1948 Developed the invalid car. These were tricycles with a single front wheel. The first model was an open vehicle with a single cylinder engine from Villiers with a displacement of 147cc drove one of the rear wheels. The transmission had three gears.
1956 The Delta model appeared with a sliding door on the left side that could be pushed forward and a hood. A Villiers engine with a displacement of 197cc powered the vehicle. The transmission had four gears.
1968 News item with image. 'Welded Frames top 8,000. Another frame almost ready for assembly in Coventry into a motorised invalid tricycle. Eight thousand have now been made by the welder and his mates. The frames are fabricated by Accles and Pollock Ltd., of Watley. and delivered to Frank Tippen and Sons Ltd., in Coventry.

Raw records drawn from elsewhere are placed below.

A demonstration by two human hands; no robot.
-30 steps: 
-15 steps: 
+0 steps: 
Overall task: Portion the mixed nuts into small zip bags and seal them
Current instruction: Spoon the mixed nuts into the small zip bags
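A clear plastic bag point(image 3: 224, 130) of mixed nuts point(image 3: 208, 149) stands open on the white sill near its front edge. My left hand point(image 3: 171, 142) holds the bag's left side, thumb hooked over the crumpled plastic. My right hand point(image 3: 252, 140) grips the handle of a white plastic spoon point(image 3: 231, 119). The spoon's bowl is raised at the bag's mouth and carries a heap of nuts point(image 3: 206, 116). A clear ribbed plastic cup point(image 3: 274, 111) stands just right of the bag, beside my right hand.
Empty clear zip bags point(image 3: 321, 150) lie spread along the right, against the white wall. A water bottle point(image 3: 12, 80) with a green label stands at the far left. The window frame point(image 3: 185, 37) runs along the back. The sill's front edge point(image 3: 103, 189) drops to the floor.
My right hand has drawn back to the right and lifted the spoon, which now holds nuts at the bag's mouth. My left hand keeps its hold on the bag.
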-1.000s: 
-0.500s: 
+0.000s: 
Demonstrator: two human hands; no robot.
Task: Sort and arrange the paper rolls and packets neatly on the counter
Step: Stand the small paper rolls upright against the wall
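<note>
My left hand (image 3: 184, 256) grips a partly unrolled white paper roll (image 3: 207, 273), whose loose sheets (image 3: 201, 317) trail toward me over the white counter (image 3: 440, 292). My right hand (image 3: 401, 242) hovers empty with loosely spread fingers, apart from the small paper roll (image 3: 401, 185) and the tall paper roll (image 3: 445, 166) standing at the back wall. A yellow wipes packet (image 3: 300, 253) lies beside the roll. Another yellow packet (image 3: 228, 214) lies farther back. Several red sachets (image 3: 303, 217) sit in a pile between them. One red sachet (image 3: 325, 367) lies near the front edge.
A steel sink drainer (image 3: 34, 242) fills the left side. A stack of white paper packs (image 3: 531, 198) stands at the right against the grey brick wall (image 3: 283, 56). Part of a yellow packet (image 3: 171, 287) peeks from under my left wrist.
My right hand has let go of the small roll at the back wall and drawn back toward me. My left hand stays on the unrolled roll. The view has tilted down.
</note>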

Tippens, one of the leading suppliers for both home and overseas markets, build the invalid vehicles at their Walsgrave works.[2]
Note: Tippen was not the only company to be contracted to produce three-wheeled vehicles for disabled drivers. Others included R. A. Harding, G. H. Dingwall and Son (Engineers), AC Cars, W. and F. Barrett, Thundersley, Coventry Climax and Invacar. ‘Invacar’ eventually became the generic name by which all three-wheeled invalid carriages came to be known".